The original. More raw than the 2.5-16, more attainable than the Evos.

Cosworth

190E 2.5-16

1988 – 1993

Engine2,498 cc / M102 E25/2 / Cosworth twin-cam
Power204 bhp (RÜF) / 194 bhp (KAT)
BuiltSindelfingen / Bremen

Mercedes replaced the 2.3-16 with a longer-stroke, larger-displacement development of the same engine — the M102 E25/2 — bringing capacity to 2,498 cc. The 2.5-16 delivers more torque across a wider rev range than the 2.3-16, making it the more usable road car of the two. The head is stronger and less prone to the cracking issues the 2.3-16 can suffer.
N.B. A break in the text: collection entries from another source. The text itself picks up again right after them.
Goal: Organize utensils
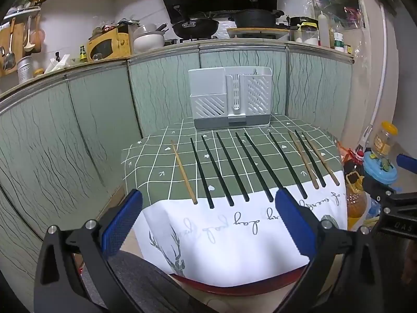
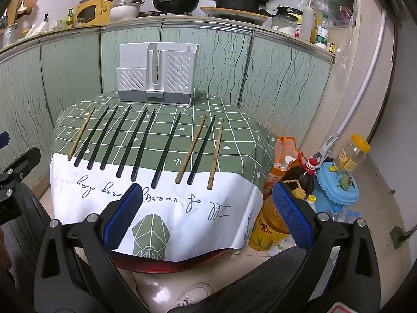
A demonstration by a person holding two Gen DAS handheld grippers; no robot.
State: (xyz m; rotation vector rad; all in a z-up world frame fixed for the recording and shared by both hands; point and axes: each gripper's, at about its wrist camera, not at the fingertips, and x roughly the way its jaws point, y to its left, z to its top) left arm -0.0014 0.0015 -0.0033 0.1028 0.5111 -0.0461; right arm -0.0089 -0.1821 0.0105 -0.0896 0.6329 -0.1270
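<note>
Both claws are hanging released, jaws spread wide, nothing between the pads. The left gripper (image 1: 208,208) is hovering off the near edge of the table, tilted down; the right gripper (image 2: 207,203) is doing the same, offset toward the table's right corner.

The chopsticks are lying ahead of both claws in a loose row on the green checked tablecloth (image 1: 161,156), running away from the claws. Seven are black, three wooden. A lone wooden chopstick (image 1: 183,172) is sitting ahead-left of the left claw, and a black chopstick (image 1: 263,165) is running almost onto its right finger (image 1: 293,220). Two wooden ones with a black one between them (image 2: 200,150) are lying just ahead of the right claw. The white utensil holder (image 1: 230,99) is standing upright beyond the far tips, well apart from both claws.

Risks from here, as judgement:
- The sticks are thin and flat on soft cloth, so pads closing may be pinching fabric or skidding over them.
- Neighbours are close, especially the right-hand trio, so a wide jaw may be catching two or knocking one askew.
- Near ends are sitting by the table's edge, where the cloth drops over; a nudge could be rolling one to the floor.
- Holder slots look narrow, and a tilted stick may be missing or tipping it.
</note>
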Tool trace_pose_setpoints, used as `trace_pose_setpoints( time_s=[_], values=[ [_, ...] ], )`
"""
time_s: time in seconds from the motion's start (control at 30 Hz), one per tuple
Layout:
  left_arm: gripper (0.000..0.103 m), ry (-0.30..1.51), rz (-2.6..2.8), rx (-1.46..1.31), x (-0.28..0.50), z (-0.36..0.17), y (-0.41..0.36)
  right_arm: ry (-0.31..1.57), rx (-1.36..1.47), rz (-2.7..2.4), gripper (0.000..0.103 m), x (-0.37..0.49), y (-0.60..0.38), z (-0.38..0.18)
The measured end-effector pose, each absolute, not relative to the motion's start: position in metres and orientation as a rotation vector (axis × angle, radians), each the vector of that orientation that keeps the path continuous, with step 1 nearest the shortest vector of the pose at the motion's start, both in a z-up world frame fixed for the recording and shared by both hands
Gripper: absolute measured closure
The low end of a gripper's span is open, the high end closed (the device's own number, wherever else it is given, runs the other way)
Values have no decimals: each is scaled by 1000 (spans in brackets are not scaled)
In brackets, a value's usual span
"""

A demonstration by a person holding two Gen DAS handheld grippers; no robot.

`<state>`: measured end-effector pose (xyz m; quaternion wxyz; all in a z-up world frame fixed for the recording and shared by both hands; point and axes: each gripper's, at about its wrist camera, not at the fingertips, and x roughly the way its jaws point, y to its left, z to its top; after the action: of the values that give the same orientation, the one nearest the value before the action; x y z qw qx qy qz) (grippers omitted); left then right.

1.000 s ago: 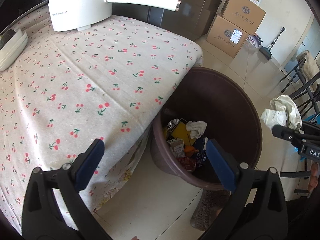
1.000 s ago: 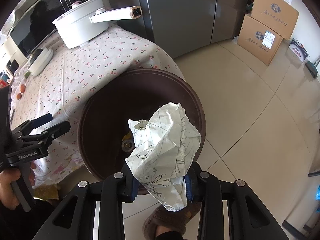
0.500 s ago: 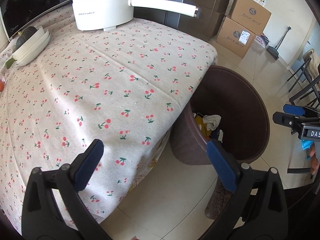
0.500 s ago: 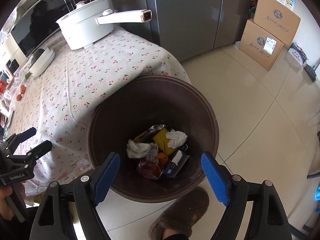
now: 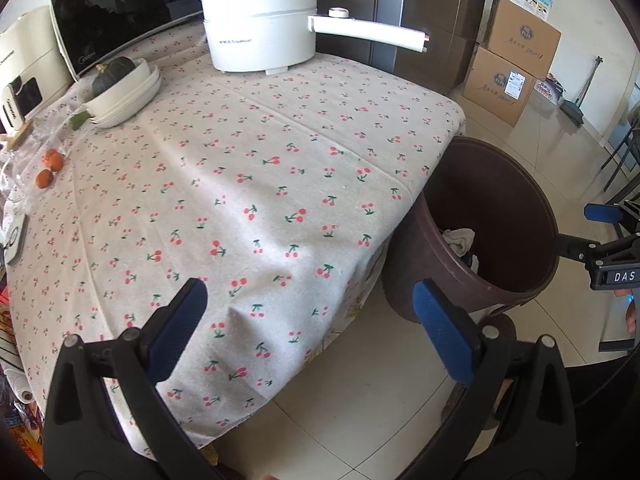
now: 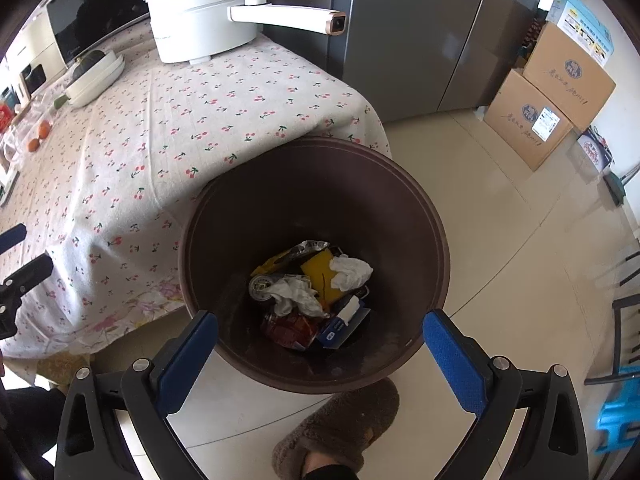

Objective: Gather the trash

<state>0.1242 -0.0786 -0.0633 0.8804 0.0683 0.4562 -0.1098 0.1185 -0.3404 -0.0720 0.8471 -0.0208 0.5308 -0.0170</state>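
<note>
— Beside the cherry-print tablecloth, what stands?
— Brown trash bin on tile, holding crumpled paper, wrappers, possibly a can.
— Grippers?
— Right gripper above the bin, jaws just spread wide, nothing between. Left gripper over the table edge, wide, empty.

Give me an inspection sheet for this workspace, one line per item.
Surface: table under a cherry-print cloth, bare in the middle.
Job's things: brown bin beside the table corner, holding crumpled paper, wrappers and a can.
Clutter: white pot, stacked bowls, oranges at the far edge.
Grippers: left hand-held gripper open, empty, over the table edge; right hand-held gripper open, empty, above the bin, jaws just opened.
Cables: nothing seen.
Surroundings: fridge, boxes, tiled floor, slipper.
</note>
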Motion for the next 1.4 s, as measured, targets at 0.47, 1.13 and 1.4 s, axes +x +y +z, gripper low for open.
trace_pose_setpoints(
  time_s=[0.47, 1.13, 1.4],
  values=[
    [1, 800, -102, 27, 57, -24, -47, 855, -48, -5, 0, 57, -291, -26],
    [1, 619, 30, -27, 22, -6, -36, 614, -120, 62, 0, 25, -248, 5],
    [1, 618, 10, -27, 21, -5, -42, 624, -89, 63, 0, 24, -254, 5]
  ],
)
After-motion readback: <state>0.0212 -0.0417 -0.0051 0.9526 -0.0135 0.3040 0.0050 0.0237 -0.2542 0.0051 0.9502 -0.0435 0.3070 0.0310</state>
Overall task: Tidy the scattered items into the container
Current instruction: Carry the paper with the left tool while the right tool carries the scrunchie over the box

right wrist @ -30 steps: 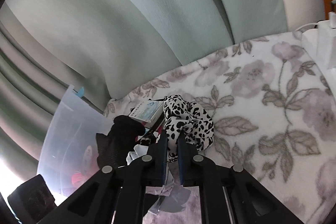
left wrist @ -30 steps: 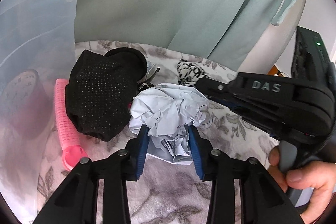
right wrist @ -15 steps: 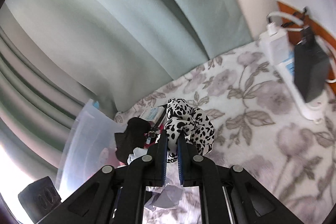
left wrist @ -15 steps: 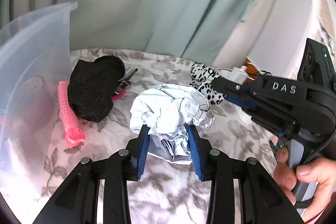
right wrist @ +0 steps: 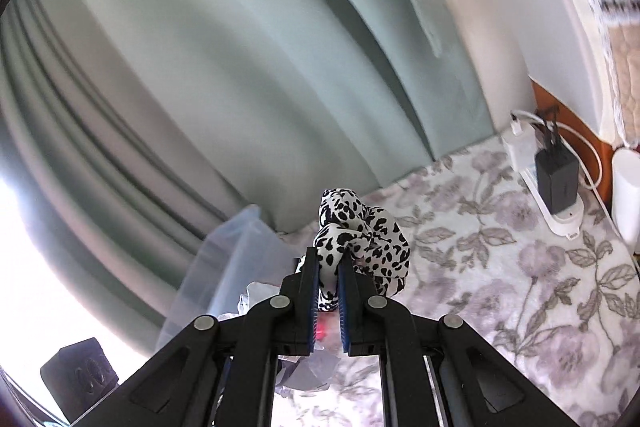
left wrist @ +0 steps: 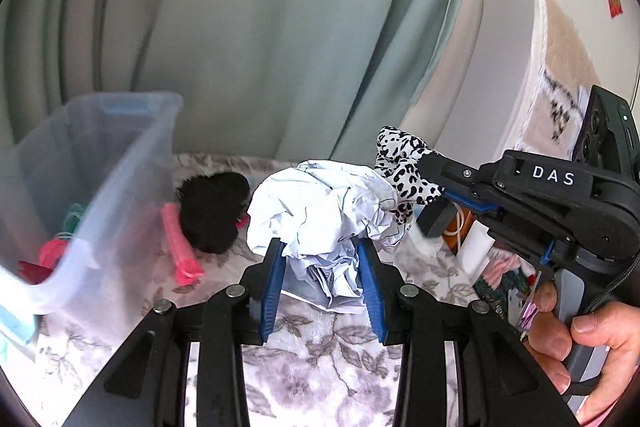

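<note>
Left wrist view: the left gripper [left wrist: 322, 267] pinches a crumpled paper ball [left wrist: 320, 211] at frame centre, with the bin [left wrist: 120, 163] at left. The right gripper [right wrist: 329, 287] has its jaws pressed together on a spotted scrunchie [right wrist: 360, 235]. The paper, gripped only at its lower folds, could slip out short of the bin; the two loads nearly touch and might snag.

Pale green curtains [right wrist: 240, 67] hang behind a floral blanket [right wrist: 520, 267], where a black charger [right wrist: 557, 183] sits in a white power strip [right wrist: 560, 217].
</note>
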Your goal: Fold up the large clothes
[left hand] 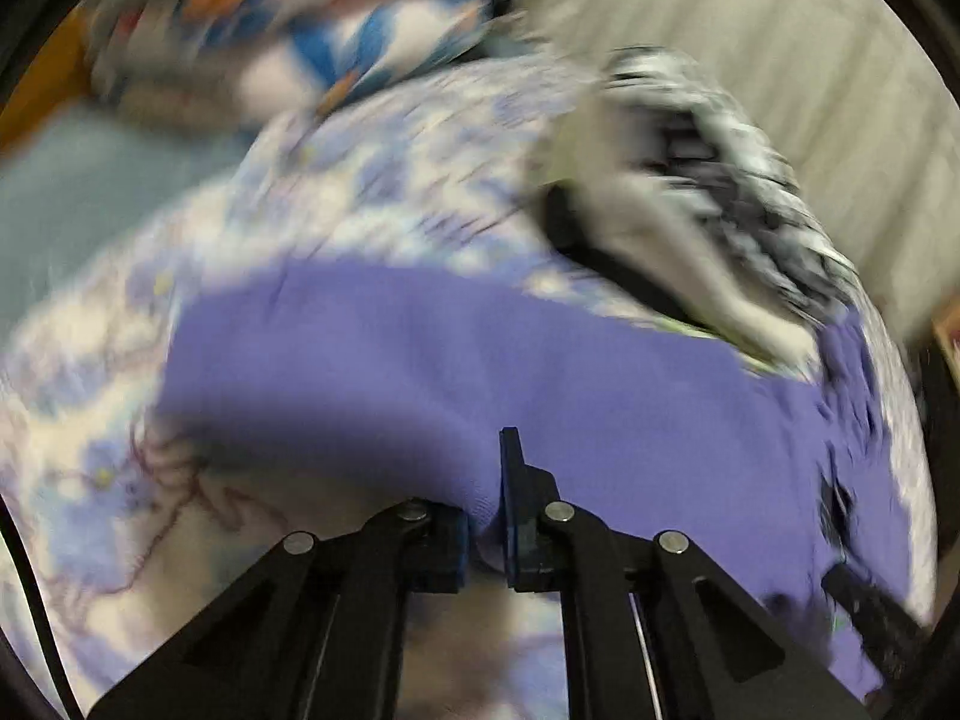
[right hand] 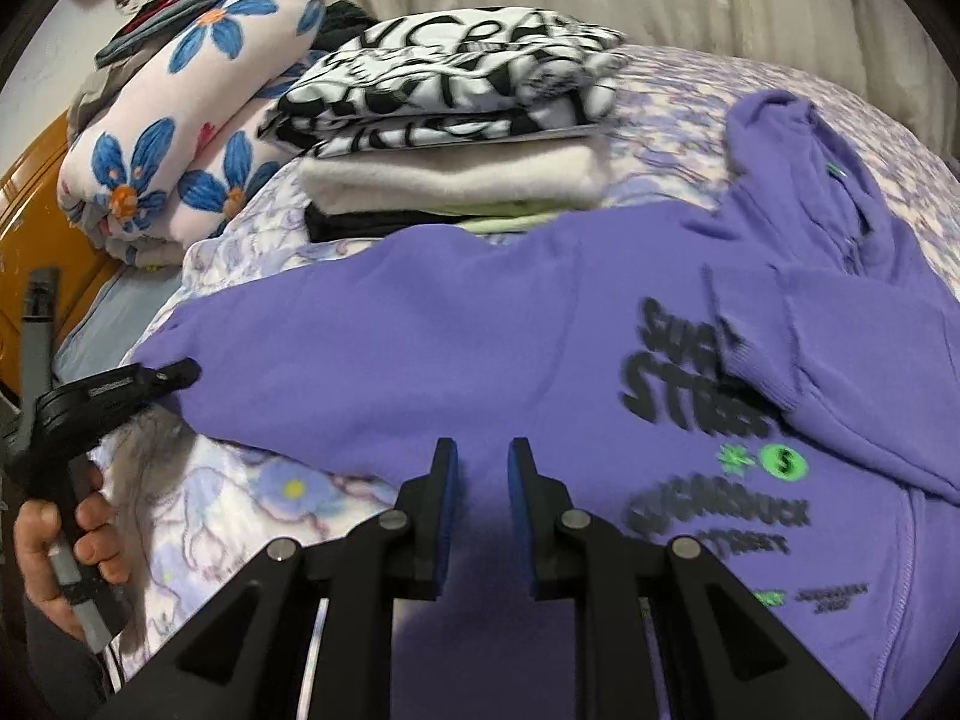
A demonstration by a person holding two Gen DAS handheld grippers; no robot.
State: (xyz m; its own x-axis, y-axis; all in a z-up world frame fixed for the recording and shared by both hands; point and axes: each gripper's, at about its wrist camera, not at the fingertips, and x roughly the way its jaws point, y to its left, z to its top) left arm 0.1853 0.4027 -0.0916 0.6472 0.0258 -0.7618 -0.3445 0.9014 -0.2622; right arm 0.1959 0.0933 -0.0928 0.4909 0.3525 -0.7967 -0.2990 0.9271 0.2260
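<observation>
Left gripper [left hand: 485, 531] clenches the purple hoodie's [right hand: 420, 348] edge; right gripper [right hand: 483, 468] hovers released above it. Next, likely fold that side across.

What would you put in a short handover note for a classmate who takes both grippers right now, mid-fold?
Left gripper: shut on the purple hoodie, pinching its edge.
Right gripper: jaws slightly apart, above the hoodie's hem, no cloth seen between them.
Hoodie: print up on the floral bedspread, one sleeve already folded across the chest.
Done: a stack of folded clothes at the back.
Left: fold in the left-held side, then fold the body and add it to the stack.
</observation>
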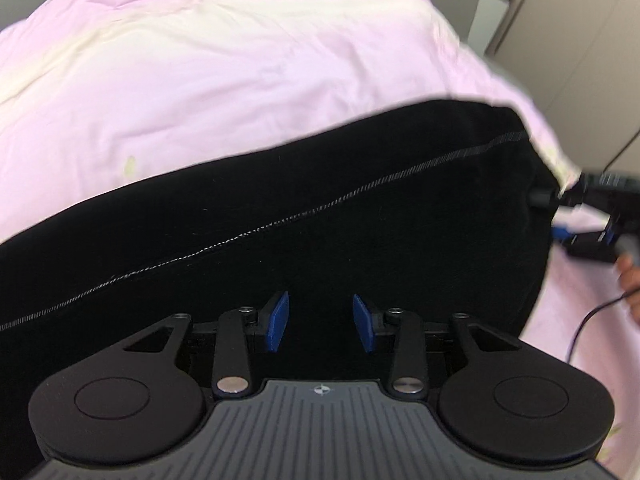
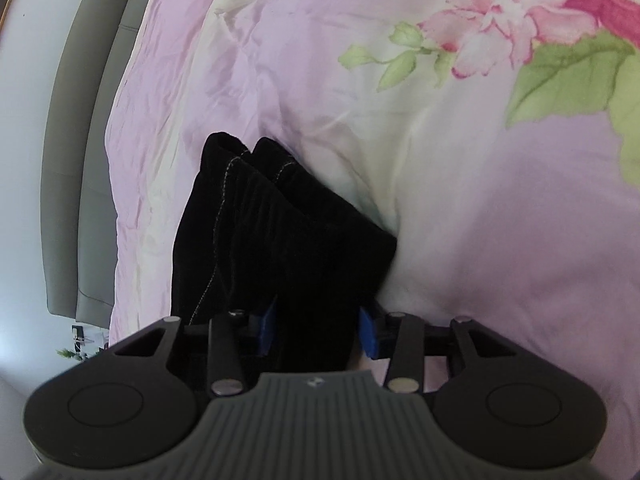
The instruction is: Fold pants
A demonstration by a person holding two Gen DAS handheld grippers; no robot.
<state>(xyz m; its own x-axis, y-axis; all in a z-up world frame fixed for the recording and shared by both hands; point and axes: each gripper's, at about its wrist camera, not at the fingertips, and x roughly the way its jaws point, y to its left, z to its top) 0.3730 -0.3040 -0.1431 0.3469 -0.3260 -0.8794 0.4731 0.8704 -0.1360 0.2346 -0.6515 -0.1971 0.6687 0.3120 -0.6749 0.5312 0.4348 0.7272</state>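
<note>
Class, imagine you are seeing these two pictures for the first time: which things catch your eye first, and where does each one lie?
The black pants stand out first, spread dark across the pale pink bedsheet, a light stitched seam running along them. In the right wrist view, large pink flowers with green leaves fill the sheet's upper right. The right gripper has a bunch of the pants between its blue pads; the left gripper stands open over the fabric.

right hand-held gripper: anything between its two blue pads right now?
Yes: in the right wrist view a bunched fold of the black pants fills the gap of the right hand-held gripper, blue pads either side, pink bedsheet beyond.
</note>
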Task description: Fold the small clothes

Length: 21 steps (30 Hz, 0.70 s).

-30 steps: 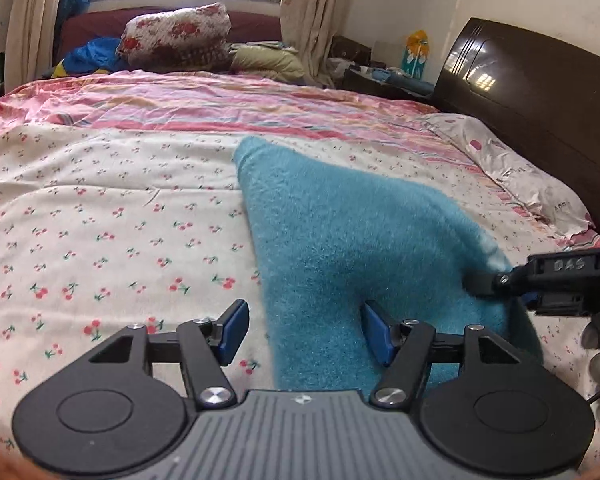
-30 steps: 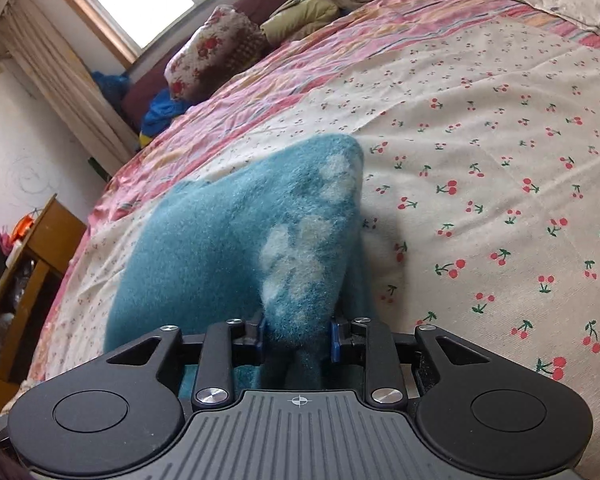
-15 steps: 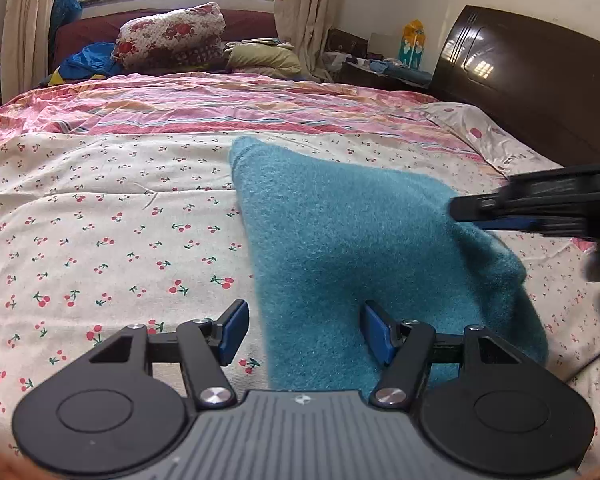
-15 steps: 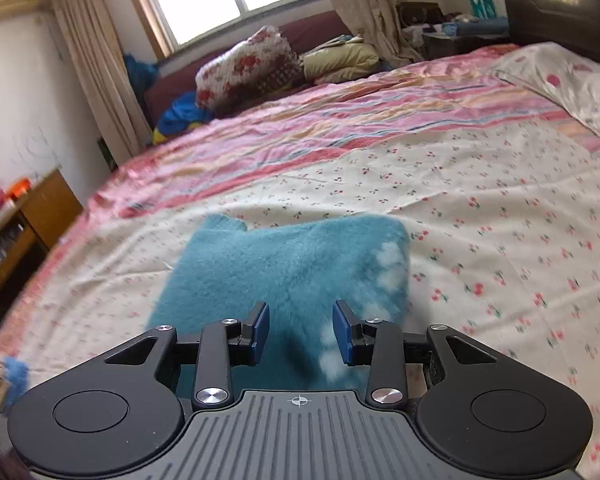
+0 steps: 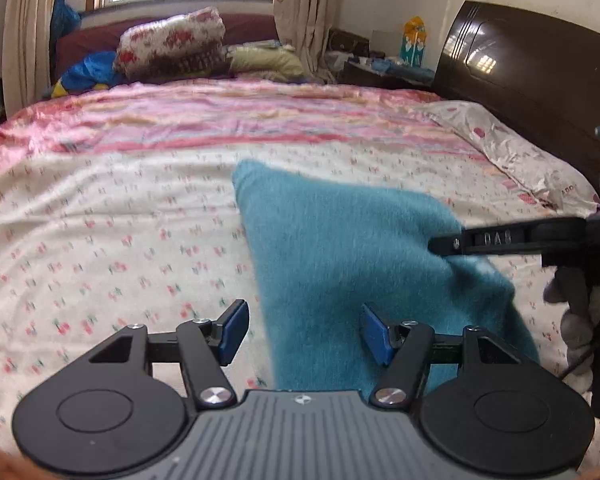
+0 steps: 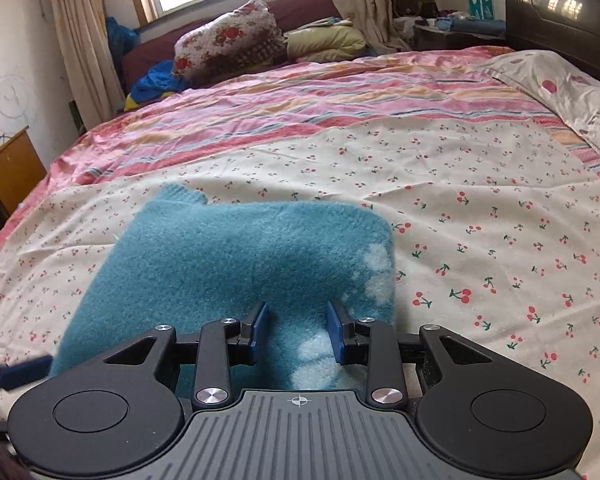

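Sweater [image 6: 236, 264], teal and fuzzy, lying folded on the bed [image 6: 480, 208].

The left gripper [image 5: 302, 330] hangs over the sweater's near left edge, fingers [image 5: 232, 330] spread wide and gripping nothing. The right gripper [image 6: 296, 330] sits above the near edge by the white patches; its fingers [image 6: 336, 330] are closing, fabric below and between them, pads not pressing it. No containers nearby.
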Motion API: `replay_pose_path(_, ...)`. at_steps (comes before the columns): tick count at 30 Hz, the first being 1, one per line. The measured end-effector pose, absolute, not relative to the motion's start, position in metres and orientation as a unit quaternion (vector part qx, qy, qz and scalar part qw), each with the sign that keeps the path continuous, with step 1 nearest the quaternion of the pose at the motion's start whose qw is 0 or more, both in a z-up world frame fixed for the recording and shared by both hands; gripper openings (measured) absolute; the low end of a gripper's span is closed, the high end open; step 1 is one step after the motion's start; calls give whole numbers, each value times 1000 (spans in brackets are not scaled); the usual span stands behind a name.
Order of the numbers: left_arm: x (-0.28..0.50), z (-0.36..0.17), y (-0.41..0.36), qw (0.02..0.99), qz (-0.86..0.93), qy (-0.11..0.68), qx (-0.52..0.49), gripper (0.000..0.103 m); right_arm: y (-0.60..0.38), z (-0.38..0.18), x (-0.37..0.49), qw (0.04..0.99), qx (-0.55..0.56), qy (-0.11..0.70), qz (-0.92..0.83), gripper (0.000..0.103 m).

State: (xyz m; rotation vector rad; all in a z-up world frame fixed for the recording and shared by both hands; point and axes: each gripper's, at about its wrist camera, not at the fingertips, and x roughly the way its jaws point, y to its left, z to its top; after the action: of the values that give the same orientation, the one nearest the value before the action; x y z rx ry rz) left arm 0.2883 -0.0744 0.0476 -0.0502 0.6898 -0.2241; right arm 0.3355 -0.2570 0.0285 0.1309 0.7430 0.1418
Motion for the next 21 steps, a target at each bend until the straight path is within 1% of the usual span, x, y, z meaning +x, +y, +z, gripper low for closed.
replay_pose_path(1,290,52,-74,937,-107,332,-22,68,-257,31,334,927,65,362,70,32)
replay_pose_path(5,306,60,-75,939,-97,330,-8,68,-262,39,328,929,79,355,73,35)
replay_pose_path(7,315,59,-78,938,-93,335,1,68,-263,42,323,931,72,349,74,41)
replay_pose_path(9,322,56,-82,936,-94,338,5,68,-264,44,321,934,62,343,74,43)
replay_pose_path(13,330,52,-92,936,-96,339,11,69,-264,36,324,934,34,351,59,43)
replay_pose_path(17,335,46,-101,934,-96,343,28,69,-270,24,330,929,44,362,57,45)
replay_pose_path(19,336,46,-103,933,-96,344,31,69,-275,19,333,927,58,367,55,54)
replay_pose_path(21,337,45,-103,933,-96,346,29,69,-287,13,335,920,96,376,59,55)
Available in five colours (versus the 2.3-16's two), the 2.5-16 is the volume Cosworth — 5,743 built — and the best daily-driver option in the 16v range.

VERDICT

The best all-round Cosworth road car. Torquey, robust, more colourway options.

Homologation

190E 2.5-16 Evolution I

1989

Engine2,463 cc / M102 E25/2 short-stroke / Cosworth twin-cam
Power204 bhp (RÜF) / 194 bhp (KAT)
BuiltBremen

Built to homologate the racecar for the 1989 DTM season, the Evolution I uses a short-stroke version of the 2.5-litre engine — 97.3 mm bore with an 82.8 mm stroke produces 2,463 cc. On paper the power figures match the standard 2.5-16. In practice the shorter stroke allows higher revs and a sharper, more aggressive character. The body carries wider front and rear tracks, a deeper front splitter, and flared arches. All 502 cars were built in three months at Bremen. The Evo I ran a single factory colour: Blue-black DB 199.

VERDICT

502 built. Rarer than the Evo II in the market but less expensive. The overlooked homologation car.

Homologation

190E 2.5-16 Evolution II

1990

Engine2,463 cc / M102 E25/2 / Cosworth twin-cam
Power235 bhp / 7,200 rpm
BuiltBremen

The most extreme W201 built. Mercedes commissioned AMG to develop the aerodynamic package for the Evolution II — the towering adjustable rear wing, the aggressive front lip, the extended sill panels, the bonnet louvres. Compression rises to 10.5:1 and power to 235 bhp at 7,200 rpm. The wider 17-inch Evo II wheels and a more aggressive differential (3.46:1) complete the package. 502 cars were built between May and July 1990 at Bremen — all in Blue-black DB 199. Every one was fully sold before production ended. DTM race cars used the Evo II silhouette as their basis through 1993. Values have crossed £100,000 at auction.

VERDICT

The W201 at its most extreme. 502 built. Values continue to rise.